Apart from food and utilities, childcare is the most carefully budgeted area of expenditure; I use the company’s childcare voucher scheme and although no longer so tax efficient for new starters, it creates an account for putting the money aside. This summer childcare for 2, bearing in mind 2 week’s holiday – this will be £720 – one year when it was closer to £900 – there wasn’t enough – I asked nicely if I could pay in two instalments. I am always respectful of childcare providers; I always pay on time, collect on time etc. As I have used them for 5 years, this wasn’t a problem.

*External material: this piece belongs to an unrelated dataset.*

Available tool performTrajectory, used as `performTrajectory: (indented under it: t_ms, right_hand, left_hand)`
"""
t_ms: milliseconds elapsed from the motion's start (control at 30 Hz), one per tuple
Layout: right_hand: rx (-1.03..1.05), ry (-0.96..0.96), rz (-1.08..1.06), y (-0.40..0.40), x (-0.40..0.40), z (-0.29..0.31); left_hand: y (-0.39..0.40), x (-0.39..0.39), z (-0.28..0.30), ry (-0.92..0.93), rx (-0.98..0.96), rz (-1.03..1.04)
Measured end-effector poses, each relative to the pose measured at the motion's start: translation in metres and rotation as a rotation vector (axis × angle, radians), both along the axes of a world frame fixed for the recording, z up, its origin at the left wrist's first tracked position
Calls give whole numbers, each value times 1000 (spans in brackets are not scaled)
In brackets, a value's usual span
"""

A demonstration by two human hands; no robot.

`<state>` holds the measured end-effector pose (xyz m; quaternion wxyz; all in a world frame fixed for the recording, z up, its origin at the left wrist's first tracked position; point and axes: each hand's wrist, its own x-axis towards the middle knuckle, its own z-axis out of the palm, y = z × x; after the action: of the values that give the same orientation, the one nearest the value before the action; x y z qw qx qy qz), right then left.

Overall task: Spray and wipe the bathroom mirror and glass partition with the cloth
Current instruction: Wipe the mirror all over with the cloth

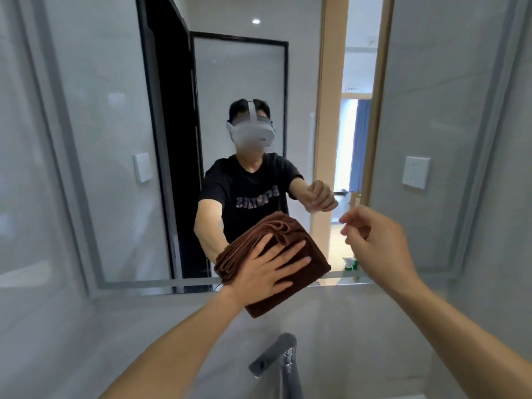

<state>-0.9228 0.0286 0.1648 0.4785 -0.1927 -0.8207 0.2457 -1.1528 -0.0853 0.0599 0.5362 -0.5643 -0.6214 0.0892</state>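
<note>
A folded brown cloth [305, 272] lies flat against the lower edge of the bathroom mirror [115, 139]. My left hand [267, 269] presses it there with fingers spread straight. My right hand [374, 240] hovers in the air to the right of the cloth, close to the glass, fingers loosely curled and holding nothing. The mirror reflects a person in a black T-shirt, a black-framed glass partition [239, 110] behind them, and a green spray bottle [352, 264] low on the right.
A chrome tap [276, 358] juts out below the mirror, under my arms. A white wall socket [416, 171] sits on the tiled wall right of the mirror. An open wooden doorway [328, 110] shows in the reflection.
</note>
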Motion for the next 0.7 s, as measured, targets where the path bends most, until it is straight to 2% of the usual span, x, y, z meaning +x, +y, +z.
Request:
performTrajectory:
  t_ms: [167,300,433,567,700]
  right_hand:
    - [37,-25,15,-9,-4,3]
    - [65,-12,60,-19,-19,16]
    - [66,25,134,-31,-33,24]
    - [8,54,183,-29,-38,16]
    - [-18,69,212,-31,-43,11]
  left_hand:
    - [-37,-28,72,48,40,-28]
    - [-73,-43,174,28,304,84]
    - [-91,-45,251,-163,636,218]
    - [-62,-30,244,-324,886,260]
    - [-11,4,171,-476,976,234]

Looking around, there are lots of SAHMs who have become childminders or TAs – they might start as school helpers and then move on. Other families are really resourceful with DPs working around each other – one mum shelf stacks in the evening – another did this until her plum job of working in the superstore’s pharmacy came up – she was in a better position to apply. I am surprised more people do not study – perhaps they are doing this covertly!
I hardly ever spend any money on myself – repairing everything including tights and knickers! – but that’s starting to change although now my appetite for spending has disappeared. I follow a no cash rule – and always ask for a receipt for everything, even in the corner shop, and they are held in a bull-dog clip to look at as and when the question of not having any money left needs to be answered!
The shabbiness of the house is only now being addressed… so gradually spending less, earning incrementally more over ten years has meant a more comfortable life. There is still debt – which is being decreased – all 3 paid off by 2014, although the challenge is to pick them off one-by-one sooner. Sometimes you need to accept that this is a “long haul”.